A new approach and a fresh format are needed if the continental competition is to compete with its more illustrious European cousin and win hearts and minds of Asian supporters.
Time for AFC to find a new path for flagging Champions League
The World Cup may be Fifa’s flagship tournament, but there is little doubt as to which competition has become football’s most-watched, most successful and most envied. The Uefa Champions League, contested every year, towers over all other competitions.
This is the golden age of European football, and Uefa today is recognised as the most successful of the world’s six continental federations.
With most of world football’s talent and money finding its way to Europe, Uefa’s leadership is keen to give back to the rest of the world.
Speaking at the Globe Soccer Conference yesterday, the Uefa vice president Senes Erzik spoke at length of the cooperation between his organisation and the Asian Football Confederation (AFC), in particular.
In as session titled “Empowering the Future of Football”, he highlighted the links between the two federations and the extent to which Europe strives to export its expertise and resources to a continent that features over half the world’s population and 30 million registered footballers.
Erzik said Uefa supports the Asia Football Development Program and wants its initiatives to be “complimentary with what is going on with Fifa and AFC”.

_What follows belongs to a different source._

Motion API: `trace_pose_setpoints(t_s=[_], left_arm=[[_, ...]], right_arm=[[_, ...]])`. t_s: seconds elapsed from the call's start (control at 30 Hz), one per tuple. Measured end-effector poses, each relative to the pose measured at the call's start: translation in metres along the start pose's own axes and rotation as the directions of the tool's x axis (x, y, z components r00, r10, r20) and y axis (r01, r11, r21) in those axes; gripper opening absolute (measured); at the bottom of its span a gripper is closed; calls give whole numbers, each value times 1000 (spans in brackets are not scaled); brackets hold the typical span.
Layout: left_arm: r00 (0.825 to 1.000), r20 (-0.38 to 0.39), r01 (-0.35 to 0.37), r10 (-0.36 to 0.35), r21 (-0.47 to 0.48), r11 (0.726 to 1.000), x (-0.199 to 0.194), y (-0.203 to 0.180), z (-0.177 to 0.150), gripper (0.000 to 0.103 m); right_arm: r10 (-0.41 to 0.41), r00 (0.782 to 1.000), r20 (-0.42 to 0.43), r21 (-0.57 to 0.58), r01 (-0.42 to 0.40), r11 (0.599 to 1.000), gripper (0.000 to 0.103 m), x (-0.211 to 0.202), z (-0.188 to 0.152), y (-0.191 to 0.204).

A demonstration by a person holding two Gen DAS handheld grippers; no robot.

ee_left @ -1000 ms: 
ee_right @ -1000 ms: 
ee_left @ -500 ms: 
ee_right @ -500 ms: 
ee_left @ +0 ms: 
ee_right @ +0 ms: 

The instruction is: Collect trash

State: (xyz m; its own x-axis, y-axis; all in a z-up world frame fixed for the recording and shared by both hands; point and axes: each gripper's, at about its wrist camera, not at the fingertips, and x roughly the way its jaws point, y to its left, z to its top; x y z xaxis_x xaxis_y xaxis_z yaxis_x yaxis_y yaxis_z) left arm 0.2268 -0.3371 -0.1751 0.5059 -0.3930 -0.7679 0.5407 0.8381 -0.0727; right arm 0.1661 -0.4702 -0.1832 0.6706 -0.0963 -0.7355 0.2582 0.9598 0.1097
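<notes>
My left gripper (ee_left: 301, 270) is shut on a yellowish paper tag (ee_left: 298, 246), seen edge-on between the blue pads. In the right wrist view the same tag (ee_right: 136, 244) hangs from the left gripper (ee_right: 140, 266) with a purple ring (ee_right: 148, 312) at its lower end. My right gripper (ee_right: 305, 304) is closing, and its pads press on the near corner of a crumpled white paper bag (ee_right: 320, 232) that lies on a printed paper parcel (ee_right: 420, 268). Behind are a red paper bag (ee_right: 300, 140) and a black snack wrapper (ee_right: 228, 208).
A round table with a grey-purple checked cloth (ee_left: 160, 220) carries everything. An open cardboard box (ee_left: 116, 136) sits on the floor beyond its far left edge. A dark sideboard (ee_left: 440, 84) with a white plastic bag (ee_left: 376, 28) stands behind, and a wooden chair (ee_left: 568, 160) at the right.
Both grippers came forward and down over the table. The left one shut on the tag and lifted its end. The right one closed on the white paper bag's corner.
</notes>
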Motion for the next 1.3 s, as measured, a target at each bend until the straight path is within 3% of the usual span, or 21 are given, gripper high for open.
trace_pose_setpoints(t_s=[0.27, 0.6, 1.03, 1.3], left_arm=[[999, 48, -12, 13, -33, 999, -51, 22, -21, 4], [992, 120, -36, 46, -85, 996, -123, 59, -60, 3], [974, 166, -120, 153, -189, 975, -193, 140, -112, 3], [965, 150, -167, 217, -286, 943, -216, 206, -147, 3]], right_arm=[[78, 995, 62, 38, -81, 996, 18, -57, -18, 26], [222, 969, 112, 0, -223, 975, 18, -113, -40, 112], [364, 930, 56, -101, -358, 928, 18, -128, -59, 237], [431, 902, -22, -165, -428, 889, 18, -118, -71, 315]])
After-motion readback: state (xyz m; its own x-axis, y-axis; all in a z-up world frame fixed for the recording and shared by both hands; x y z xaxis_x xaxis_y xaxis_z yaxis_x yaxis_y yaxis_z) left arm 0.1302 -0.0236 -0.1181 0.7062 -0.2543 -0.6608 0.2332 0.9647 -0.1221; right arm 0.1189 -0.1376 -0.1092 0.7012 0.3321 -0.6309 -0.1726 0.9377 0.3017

He added: “Uefa has a duty to give back to the rest of the world.”
There is much to applaud in Uefa’s initiatives. But despite the best of intentions, not all European exports have been successful on these shores.
Never is that more obvious than in the lack of success of the AFC Champions League, very much the poor relation of continental competitions.
Since 2002/03, the AFC Champions League has employed a format similar to Uefa’s, while at the same time splitting the group stage into eastern and western zones. The division was deemed necessary to ease the costs and logistical difficulties of air travel.
The results, by and large, have been a major disappointment. Chronically low attendances, particularly in the west, have hardly been helped by system that leaves the same teams facing each other year after year, and many of the latter matches are dead rubbers.
Within that consistent pool of qualifiers, the groups show a depressing lack of variety, thanks to a complicated qualifying system that relies on many non-football criteria and restricts many nations from entering teams.
In the 2013 group stages, for example, three of the four West Asia Zone groups were made up of teams from the UAE, Iran, Saudi Arabia and Qatar.
The AFC leadership find themselves in a Catch-22 situation.
“Uefa has the wonderful Champions League,” said Hafez Al Medlej, the head of the AFC marketing committee. “This is a product we have tried to replicate in our choice of teams, venues and sponsors.”
Having provided such a direct comparison, the AFC can only watch as interest in Europe’s premier competition, and its domestic leagues, dwarves anything in Asia.
The truth is that most Asian football fans would rather watch Bayern Munich against Borussia Dortmund than Guangzhou Evergrande against FC Seoul.
Al Medlej also highlighted that the AFC Champions League is contested across a calendar year, and not on an August-to-May basis, to avoid conflict with the climaxes of the Uefa Champions League and the top domestic European leagues.
It is unlikely that this has had any positive impact on live attendances or television viewing. The shift only means that the conclusion of the AFC competition coincides with the still significantly more popular Uefa Champions League group stages. In any case, kick-off times for the two competitions rarely, if ever, overlap.
Perhaps more importantly, the current format causes massive disruptions and preparation issues for clubs with traditional winter seasons. For example, for a club from the UAE to go all the way to the AFC Champions League final requires a campaign across the latter half of one domestic season and the opening of another. The teams, and very often, coaches, who start the competition are rarely the ones who might end it.
The AFC Champions League’s problems run much deeper, and are affected by several sociopolitical factors. Following the European football model has not proven a panacea.
Ironically, the AFC would do well to copy the one aspect of the European model that it continues to resist; that is, a one-off final on a neutral ground. Aside from four years through 2012, the AFC Champions League final has been decided over two legs, depriving the competition of a showcase finale.
There is no quick fix for the AFC Champions League’s problems, or for Asian football’s. Copying the European model is no guarantee of success.
It is time for the AFC to find its own identity.